40 00 00 01 ff ff ff fa 2f c7 ac c1 79 ca f6 24 2a bc 12 e6 36 48 be 04 60 00 00 01 ff ff ff fa 2f c7 ac c1 79 ca f6 24 2a bc 12 e6 36 48 be 04 40 00 00 02 ff ff ff fa 2f c7 ac c1 79 ca f6 24 2a bc 12 e6 36 48 be 04
You will notice there are only 2 bytes that are changing, the 1st and 4th, this is because there is no response so the client will keep resending the same data until there is one or it gives up.
By looking at the packet layout we can start to see what is being sent. There is also the libsecondlife analysis.
The first byte is the byte contains the bitmask flags, LL_ZERO_CODE_FLAG 0x80, LL_RELIABLE_FLAG 0x40, LL_RESENT_FLAG 0x20, LL_ACK_FLAG 0x10. To understand exactly whats happening in the first byte its best to look at it in binary. In the first packet we have 0x40, 4 in binary is 1000 and 0 is obviously 0000, which is 10000000, the first bit is 1 which means it wants an ack packet back so that it knows it was successfully received, if none is returned it will resend the packet, which is what packet 2 is.
The first byte in packet 2 is 0x60, in binary 10100000, in this packet the first and 3rd bits are set, so it wants an ack and it is a packet that has been resent. The 2rd packet is 0x40 again so its a new packet. not a resent one.
The next 3 bytes are marked as the sequence number, 000001, the first packet sent, then it is repeated in the resent packed and when the client decides to send a new packet rather then resend it increments it to 2. When an ack is sent back I believe it uses this sequence number for the ID, which tells the client it was received and doesn't need it to be resent.

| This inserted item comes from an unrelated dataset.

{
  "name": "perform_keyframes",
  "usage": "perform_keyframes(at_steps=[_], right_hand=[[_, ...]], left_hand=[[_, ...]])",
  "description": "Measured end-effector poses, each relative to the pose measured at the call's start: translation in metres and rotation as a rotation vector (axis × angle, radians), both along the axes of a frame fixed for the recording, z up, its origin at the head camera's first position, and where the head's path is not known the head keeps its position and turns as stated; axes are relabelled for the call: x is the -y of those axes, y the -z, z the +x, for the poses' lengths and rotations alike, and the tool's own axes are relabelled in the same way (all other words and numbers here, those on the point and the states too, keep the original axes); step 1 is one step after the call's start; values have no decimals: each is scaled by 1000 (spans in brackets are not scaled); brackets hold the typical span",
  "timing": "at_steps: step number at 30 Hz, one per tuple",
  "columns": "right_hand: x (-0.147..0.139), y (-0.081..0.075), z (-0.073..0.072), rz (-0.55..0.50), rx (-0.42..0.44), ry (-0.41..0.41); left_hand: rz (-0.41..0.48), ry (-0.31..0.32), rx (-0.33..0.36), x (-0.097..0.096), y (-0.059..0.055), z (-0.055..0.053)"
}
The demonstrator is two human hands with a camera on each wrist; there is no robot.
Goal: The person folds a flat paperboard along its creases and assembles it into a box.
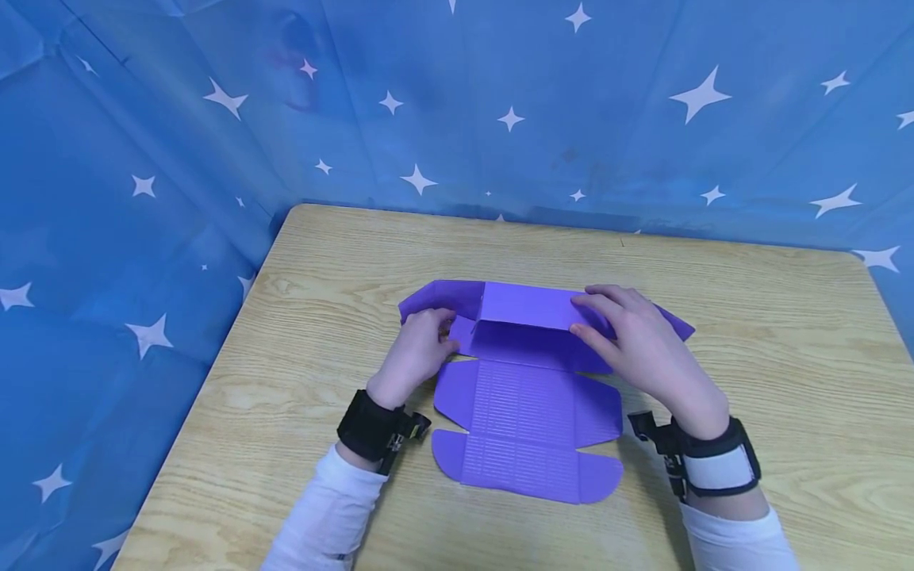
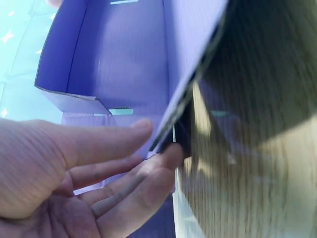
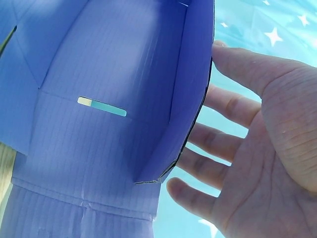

The next bytes are listed as the 'frequency', its really means the messageID so the system knows the difference between a request for the version information and a request to close the connection, they are defined in the message template file /linden/scripts/messages/message_template.msg in the viewers source code, they are also available from libsecondlife here and you can also find the individual ones on this wiki here, there are 6 'fixed' ones shown near the top, we are encountering 0xFFFFFFFA which is the RequestSecureChecksum, we can check the template which shows that the packet only contains a LLUUID, that is the next 16 bytes and is a unique number for our client which is the remaining bytes. This is the client check to make sure the server is talking the same protocol version.
A majority of the messages are not 'fixed' ones. The number of bytes that makes the frequency is variable, so if a byte isn't 0xFF then that byte is the last byte in the frequency. Currently I'm not sure how to convert the frequency number to the specific message, or workout the checksum as it appears the client loads the template file in (probably at compile time), and docs say it assigns the numbers at runtime, but the fixed ones are enough for the first login step and we can use what we know is a valid checksum number by asking the client for its checksum.